**Problem statement:**
A word-for-word copy of the data, pictures excluded, is what this task asks for.
** Provided records follows **
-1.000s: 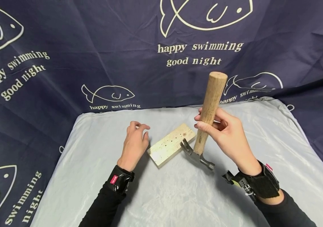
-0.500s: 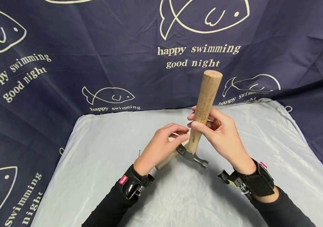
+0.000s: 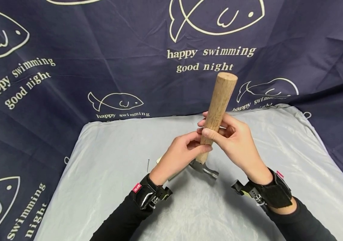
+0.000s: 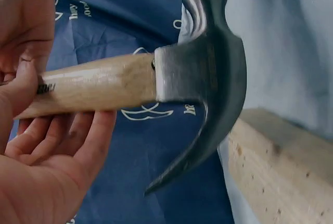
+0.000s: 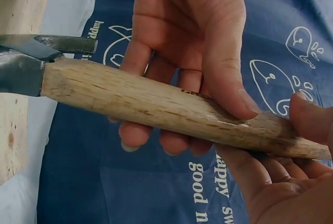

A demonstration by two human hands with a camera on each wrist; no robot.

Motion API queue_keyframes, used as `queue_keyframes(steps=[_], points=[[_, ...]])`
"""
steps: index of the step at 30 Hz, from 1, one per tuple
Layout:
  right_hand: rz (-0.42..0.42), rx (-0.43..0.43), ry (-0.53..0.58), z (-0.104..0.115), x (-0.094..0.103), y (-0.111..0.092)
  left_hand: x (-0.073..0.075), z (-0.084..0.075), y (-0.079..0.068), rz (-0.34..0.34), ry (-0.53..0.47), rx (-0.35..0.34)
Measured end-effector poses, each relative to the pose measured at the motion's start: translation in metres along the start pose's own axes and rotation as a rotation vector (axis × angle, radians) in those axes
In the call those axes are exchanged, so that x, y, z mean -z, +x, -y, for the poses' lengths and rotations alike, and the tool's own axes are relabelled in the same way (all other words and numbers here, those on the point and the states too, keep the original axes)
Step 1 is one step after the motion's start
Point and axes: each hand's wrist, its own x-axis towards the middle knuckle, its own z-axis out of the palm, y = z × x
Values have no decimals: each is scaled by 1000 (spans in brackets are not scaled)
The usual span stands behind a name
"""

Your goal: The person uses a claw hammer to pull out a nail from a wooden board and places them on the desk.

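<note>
A claw hammer (image 3: 219, 100) is held head down above the table, its wooden handle slanting up to the right. My right hand (image 3: 237, 144) grips the middle of the handle between thumb and fingers. Lower on the handle, near the metal head (image 4: 213, 73), my left hand (image 3: 180, 154) pinches it, thumb on the near side and fingers round the far side. The right wrist view shows both hands on the handle (image 5: 140, 99). Under the hammer lies a pale wooden block (image 4: 276, 177) with small holes, mostly hidden behind my left hand in the head view.
Left of the block, a thin nail (image 3: 148, 165) shows against the grey-white cloth (image 3: 114, 150) that covers the table. A dark blue curtain (image 3: 123, 67) with fish drawings and lettering hangs round the back and sides.
My left hand has moved right, from beside the block to the handle, and now grips it too. The hammer has shifted slightly left. The nail has come into view behind the left hand.
</note>
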Motion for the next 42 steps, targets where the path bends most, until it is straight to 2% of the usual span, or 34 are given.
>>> queue_keyframes(steps=[5, 10, 23, 34, 42], points=[[5, -27, 17, 1, 1, 1, 1, -3, 0, -40, 38, -21], [11, -15, 22, 0, 2, 3, 0, -4, 0, -57, 44, -45], [11, -11, -105, -2, 7, 2, 0, -3, -2, -64, 16, -26], [36, 72, -131, -6, 14, -1, 9, 2, -8, -79, -18, -17], [64, 48, -107, -14, 27, -8, 21, 5, -12, -131, 39, 6]])
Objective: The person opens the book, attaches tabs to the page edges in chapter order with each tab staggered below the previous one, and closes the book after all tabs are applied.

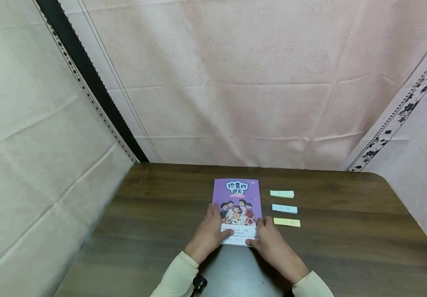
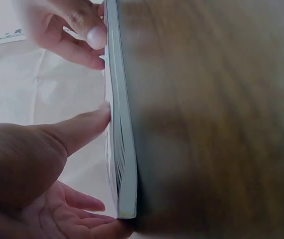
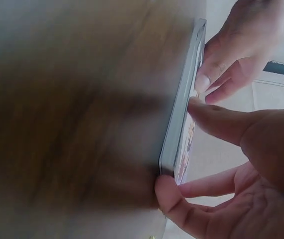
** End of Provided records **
**Answer section:**
-1.000s: 
-0.500s: 
+0.000s: 
+0.000s: 
+0.000s: 

A demonstration by two human hands with a camera on each wrist; no robot.

Motion API queue_keyframes, used as `queue_keyframes(steps=[_], points=[[_, ...]])`
"""
steps: index of the step at 30 Hz, from 1, one per tuple
Layout:
  right_hand: rz (-0.42..0.42), rx (-0.43..0.43), ry (-0.53..0.58), z (-0.104..0.115), x (-0.094..0.103), y (-0.111..0.092)
  left_hand: x (-0.073..0.075), z (-0.084..0.075), y (-0.079..0.068), rz (-0.34..0.34), ry (-0.53..0.47), rx (-0.35..0.34)
Measured end-effector poses, each relative to the pose measured at the motion's start: translation in metres along the start pose's own axes and rotation as a rotation vector (axis × angle, radians) in those axes
In the call those axes are exchanged, so that x, y, z mean -z, +x, -y, for the poses' lengths and rotations alike, and the tool's own axes are relabelled in the same way (all other words and numbers here, those on the point and the states too, keep the original axes)
Step 1 is one step after the motion's start
Point and axes: each hand's wrist, its own x-axis towards the middle knuckle, its own z-axis out of the palm, y = z × x
Values have no decimals: each is scaled by 1000 (spans in brackets are not scaled)
The usual span stands behind a name
"""

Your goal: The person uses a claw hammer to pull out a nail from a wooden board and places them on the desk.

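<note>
A claw hammer (image 3: 219, 100) is held head down above the table, its wooden handle slanting up to the right. My right hand (image 3: 237, 144) grips the middle of the handle between thumb and fingers. Lower on the handle, near the metal head (image 4: 213, 73), my left hand (image 3: 180, 154) pinches it, thumb on the near side and fingers round the far side. The right wrist view shows both hands on the handle (image 5: 140, 99). Under the hammer lies a pale wooden block (image 4: 276, 177) with small holes, mostly hidden behind my left hand in the head view.
Left of the block, a thin nail (image 3: 148, 165) shows against the grey-white cloth (image 3: 114, 150) that covers the table. A dark blue curtain (image 3: 123, 67) with fish drawings and lettering hangs round the back and sides.
My left hand has moved right, from beside the block to the handle, and now grips it too. The hammer has shifted slightly left. The nail has come into view behind the left hand.
</note>
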Motion for the next 42 steps, targets where the path bends most, until it is straight to 2% of the usual span, or 34 are given.
>>> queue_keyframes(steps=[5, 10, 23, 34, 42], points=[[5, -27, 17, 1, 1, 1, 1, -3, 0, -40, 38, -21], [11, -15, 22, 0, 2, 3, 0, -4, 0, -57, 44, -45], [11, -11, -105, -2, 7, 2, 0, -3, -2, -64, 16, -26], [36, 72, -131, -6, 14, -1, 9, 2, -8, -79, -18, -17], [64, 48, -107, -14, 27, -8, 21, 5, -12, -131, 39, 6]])
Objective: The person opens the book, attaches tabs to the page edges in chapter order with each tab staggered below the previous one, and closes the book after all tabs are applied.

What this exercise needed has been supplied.